Getting Started with Dynamic Storage Utilization (DSU)
Purpose of this Guide
The purpose of this guide is to familiarize you with a feature being introduced in PeerGFS v5.0: Dynamic Storage Utilization (DSU). It will introduce you to the feature set, UI, and workflows of DSU and step you through setting up and running a job that uses DSU.
This guide assumes general familiarity with using PeerGFS. You should be comfortable with creating and running file collaboration and/or file synchronization jobs. This guide focuses on DSU, not on the broader capabilities of PeerGFS. See the PeerGFS User Guide for your version of PeerGFS for more information about other features and settings.
If you are not familiar with creating and running file collaboration and/or file synchronization jobs, please discuss this with your Peer Software point-of-contact.
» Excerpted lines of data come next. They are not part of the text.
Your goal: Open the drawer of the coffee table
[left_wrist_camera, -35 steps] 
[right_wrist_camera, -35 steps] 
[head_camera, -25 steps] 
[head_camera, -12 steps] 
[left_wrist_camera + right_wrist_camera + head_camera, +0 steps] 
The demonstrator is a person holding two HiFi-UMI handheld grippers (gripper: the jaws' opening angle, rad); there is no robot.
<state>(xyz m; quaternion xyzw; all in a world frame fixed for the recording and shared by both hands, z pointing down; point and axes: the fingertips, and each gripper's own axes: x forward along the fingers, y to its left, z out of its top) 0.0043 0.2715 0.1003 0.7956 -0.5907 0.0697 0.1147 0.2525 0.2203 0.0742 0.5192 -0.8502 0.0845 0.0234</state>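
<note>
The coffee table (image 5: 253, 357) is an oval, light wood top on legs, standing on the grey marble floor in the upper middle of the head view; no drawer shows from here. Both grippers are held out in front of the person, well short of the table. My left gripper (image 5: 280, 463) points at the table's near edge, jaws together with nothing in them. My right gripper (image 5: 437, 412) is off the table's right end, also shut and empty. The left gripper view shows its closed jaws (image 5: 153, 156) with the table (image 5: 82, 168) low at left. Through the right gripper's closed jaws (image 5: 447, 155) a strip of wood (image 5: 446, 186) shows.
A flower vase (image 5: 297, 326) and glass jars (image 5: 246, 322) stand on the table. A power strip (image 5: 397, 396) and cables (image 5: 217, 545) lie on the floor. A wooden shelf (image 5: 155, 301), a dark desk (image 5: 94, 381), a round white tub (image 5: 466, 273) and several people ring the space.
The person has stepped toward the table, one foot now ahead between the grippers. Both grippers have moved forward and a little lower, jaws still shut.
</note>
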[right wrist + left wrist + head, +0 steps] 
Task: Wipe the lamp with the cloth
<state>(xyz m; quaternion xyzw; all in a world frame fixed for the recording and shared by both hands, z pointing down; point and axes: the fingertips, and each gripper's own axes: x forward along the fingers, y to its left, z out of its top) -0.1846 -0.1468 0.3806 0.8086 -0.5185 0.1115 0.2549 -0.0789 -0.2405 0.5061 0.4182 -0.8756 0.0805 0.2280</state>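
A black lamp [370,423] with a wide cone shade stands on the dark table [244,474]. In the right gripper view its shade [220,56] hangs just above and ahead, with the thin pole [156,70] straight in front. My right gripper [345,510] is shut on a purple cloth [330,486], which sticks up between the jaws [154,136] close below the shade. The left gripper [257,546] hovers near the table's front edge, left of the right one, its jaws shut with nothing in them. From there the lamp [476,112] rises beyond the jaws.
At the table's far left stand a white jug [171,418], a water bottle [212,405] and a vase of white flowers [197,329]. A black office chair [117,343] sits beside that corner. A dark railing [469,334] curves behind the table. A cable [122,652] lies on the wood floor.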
Introduction to Dynamic Storage Utilization
Starting in PeerGFS v5.0, our new Dynamic Storage Utilization (DSU) feature allows you to save storage space on edge storage devices (for example, storage devices used in branch offices) where only a small subset of files are used on a frequent basis. Files that are used less frequently are replaced with stub files on the edge storage device so that it appears to have a complete set of files. When a user accesses a stub file, DSU retrieves the full version of the file from a master storage device. The benefit of using DSU is that it allows you to efficiently utilize storage capacity on edge devices while preserving fast access performance on files that are used most often.
DSU offers flexible edge storage management with:
- The ability to assign an amount or percentage of available storage to be used on the edge storage device.
- Dynamic adjustments of the time periods used to determine whether to stub or rehydrate a file, allowing DSU to keep the assigned storage space as full as possible (best experience for the end user).
- Direct integration with our file collaboration and synchronization job types.
- Point-to-point data transfer capability between one edge and one or more masters.
- The flexibility to mix and match master and edge roles across different jobs.
- The ability to pin files or folders to always be local or always be stubbed on the edge storage device.
- Alerting, to ensure you stay ahead of potential storage capacity limits.
Important Concepts
A master participant has a complete set of hydrated files and no stub files. An edge participant contains a subset of the complete, hydrated files on a master participant, while the rest of the files are stub files that don't take up any space. Users can retrieve stubbed files directly from a master participant as needed. The goal of Dynamic Storage Utilization (DSU) is to keep as much as possible cached locally on edge participants for rapid access.
Every edge participant must have at least one master participant assigned to it. When a stub file needs to be rehydrated, DSU will retrieve the file from a master participant.
User-defined business rules (volume and utilization policies) manage the storage capacity on edge devices. DSU scans edge participants on a set basis (typically at least once daily) and uses these policies to determine whether adjustments are needed, i.e., whether to stub files to free up space or to rehydrate files. This ensures that the storage capacity is being used at optimum efficiency.
Glossary of DSU Terms
This glossary is provided to help you understand some of the core terminology used in conjunction with DSU.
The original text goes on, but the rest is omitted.